- **BRIEF**:
Output the material exactly, line by line.

- **EXERCISE DATA**:
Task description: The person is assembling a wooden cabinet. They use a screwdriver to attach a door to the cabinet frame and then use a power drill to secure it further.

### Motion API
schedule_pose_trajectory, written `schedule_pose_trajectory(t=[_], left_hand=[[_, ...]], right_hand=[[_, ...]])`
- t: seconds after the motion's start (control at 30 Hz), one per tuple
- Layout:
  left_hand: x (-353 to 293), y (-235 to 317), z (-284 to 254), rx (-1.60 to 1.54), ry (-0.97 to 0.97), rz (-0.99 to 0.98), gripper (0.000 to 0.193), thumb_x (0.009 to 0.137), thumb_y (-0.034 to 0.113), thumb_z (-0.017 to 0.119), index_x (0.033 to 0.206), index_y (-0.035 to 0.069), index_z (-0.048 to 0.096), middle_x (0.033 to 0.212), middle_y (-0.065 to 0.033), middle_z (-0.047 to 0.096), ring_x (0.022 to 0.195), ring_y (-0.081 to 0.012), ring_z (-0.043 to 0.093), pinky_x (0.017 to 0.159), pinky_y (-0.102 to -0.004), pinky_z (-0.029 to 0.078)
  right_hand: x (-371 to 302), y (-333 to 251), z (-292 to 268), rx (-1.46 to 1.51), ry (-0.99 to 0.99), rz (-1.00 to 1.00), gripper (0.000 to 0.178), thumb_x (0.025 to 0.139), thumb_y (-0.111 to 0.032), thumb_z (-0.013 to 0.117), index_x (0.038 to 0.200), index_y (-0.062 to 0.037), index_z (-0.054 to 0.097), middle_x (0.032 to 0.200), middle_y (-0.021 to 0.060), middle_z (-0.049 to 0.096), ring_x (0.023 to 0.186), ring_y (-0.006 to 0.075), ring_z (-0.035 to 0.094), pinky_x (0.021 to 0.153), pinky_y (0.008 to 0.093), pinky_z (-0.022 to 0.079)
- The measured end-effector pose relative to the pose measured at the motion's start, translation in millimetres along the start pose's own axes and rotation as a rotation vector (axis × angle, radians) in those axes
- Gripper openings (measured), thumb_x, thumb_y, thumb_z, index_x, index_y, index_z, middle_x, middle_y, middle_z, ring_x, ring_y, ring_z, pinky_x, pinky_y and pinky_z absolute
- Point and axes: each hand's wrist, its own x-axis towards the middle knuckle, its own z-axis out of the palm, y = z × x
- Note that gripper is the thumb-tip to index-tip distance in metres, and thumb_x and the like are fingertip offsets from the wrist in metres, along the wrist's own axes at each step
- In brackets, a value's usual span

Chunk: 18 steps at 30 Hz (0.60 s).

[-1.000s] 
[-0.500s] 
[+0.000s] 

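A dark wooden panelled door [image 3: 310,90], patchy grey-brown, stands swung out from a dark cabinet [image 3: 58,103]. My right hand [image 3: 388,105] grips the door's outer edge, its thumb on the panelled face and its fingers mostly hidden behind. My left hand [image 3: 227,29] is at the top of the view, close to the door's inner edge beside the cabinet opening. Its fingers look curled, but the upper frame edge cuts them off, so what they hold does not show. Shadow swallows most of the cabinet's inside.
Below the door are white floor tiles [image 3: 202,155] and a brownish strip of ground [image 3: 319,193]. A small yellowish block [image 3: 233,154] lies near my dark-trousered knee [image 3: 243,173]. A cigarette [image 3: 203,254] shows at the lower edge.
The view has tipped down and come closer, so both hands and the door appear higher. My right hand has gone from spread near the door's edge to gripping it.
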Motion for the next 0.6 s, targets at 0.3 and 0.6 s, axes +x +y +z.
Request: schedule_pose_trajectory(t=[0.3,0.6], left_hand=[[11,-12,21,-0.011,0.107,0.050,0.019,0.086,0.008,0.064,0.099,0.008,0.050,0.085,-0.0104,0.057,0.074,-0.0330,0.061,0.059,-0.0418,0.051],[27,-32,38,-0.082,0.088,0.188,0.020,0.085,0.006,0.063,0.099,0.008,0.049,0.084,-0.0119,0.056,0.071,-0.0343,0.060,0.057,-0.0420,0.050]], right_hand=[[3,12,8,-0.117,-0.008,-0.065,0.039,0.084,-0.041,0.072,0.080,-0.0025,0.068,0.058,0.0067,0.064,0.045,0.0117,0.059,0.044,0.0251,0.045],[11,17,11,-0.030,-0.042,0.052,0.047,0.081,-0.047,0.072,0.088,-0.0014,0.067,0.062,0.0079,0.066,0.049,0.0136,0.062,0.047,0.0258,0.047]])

- **TASK SOLUTION**:
Task description: The person is assembling a wooden cabinet. They use a screwdriver to attach a door to the cabinet frame and then use a power drill to secure it further.

### Motion API
schedule_pose_trajectory, written `schedule_pose_trajectory(t=[_], left_hand=[[_, ...]], right_hand=[[_, ...]])`
- t: seconds after the motion's start (control at 30 Hz), one per tuple
- Layout:
  left_hand: x (-353 to 293), y (-235 to 317), z (-284 to 254), rx (-1.60 to 1.54), ry (-0.97 to 0.97), rz (-0.99 to 0.98), gripper (0.000 to 0.193), thumb_x (0.009 to 0.137), thumb_y (-0.034 to 0.113), thumb_z (-0.017 to 0.119), index_x (0.033 to 0.206), index_y (-0.035 to 0.069), index_z (-0.048 to 0.096), middle_x (0.033 to 0.212), middle_y (-0.065 to 0.033), middle_z (-0.047 to 0.096), ring_x (0.022 to 0.195), ring_y (-0.081 to 0.012), ring_z (-0.043 to 0.093), pinky_x (0.017 to 0.159), pinky_y (-0.102 to -0.004), pinky_z (-0.029 to 0.078)
  right_hand: x (-371 to 302), y (-333 to 251), z (-292 to 268), rx (-1.46 to 1.51), ry (-0.99 to 0.99), rz (-1.00 to 1.00), gripper (0.000 to 0.178), thumb_x (0.025 to 0.139), thumb_y (-0.111 to 0.032), thumb_z (-0.013 to 0.117), index_x (0.038 to 0.200), index_y (-0.062 to 0.037), index_z (-0.054 to 0.097), middle_x (0.032 to 0.200), middle_y (-0.021 to 0.060), middle_z (-0.049 to 0.096), ring_x (0.023 to 0.186), ring_y (-0.006 to 0.075), ring_z (-0.035 to 0.094), pinky_x (0.021 to 0.153), pinky_y (0.008 to 0.093), pinky_z (-0.022 to 0.079)
- The measured end-effector pose relative to the pose measured at the motion's start, translation in millimetres along the start pose's own axes and rotation as a rotation vector (axis × angle, radians) in those axes
- Gripper openings (measured), thumb_x, thumb_y, thumb_z, index_x, index_y, index_z, middle_x, middle_y, middle_z, ring_x, ring_y, ring_z, pinky_x, pinky_y and pinky_z absolute
- Point and axes: each hand's wrist, its own x-axis towards the middle knuckle, its own z-axis out of the palm, y = z × x
- Note that gripper is the thumb-tip to index-tip distance in metres, and thumb_x and the like are fingertip offsets from the wrist in metres, along the wrist's own axes at each step
- In brackets, a value's usual span

Chunk: 18 steps at 30 Hz (0.60 s).

[-1.000s] 
[-0.500s] 
[+0.000s] 

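A dark wooden panelled door [image 3: 310,90], patchy grey-brown, stands swung out from a dark cabinet [image 3: 58,103]. My right hand [image 3: 388,105] grips the door's outer edge, its thumb on the panelled face and its fingers mostly hidden behind. My left hand [image 3: 227,29] is at the top of the view, close to the door's inner edge beside the cabinet opening. Its fingers look curled, but the upper frame edge cuts them off, so what they hold does not show. Shadow swallows most of the cabinet's inside.
Below the door are white floor tiles [image 3: 202,155] and a brownish strip of ground [image 3: 319,193]. A small yellowish block [image 3: 233,154] lies near my dark-trousered knee [image 3: 243,173]. A cigarette [image 3: 203,254] shows at the lower edge.
The view has tipped down and come closer, so both hands and the door appear higher. My right hand has gone from spread near the door's edge to gripping it.
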Motion for the next 0.6 s, targets at 0.3 and 0.6 s, axes +x +y +z.
Request: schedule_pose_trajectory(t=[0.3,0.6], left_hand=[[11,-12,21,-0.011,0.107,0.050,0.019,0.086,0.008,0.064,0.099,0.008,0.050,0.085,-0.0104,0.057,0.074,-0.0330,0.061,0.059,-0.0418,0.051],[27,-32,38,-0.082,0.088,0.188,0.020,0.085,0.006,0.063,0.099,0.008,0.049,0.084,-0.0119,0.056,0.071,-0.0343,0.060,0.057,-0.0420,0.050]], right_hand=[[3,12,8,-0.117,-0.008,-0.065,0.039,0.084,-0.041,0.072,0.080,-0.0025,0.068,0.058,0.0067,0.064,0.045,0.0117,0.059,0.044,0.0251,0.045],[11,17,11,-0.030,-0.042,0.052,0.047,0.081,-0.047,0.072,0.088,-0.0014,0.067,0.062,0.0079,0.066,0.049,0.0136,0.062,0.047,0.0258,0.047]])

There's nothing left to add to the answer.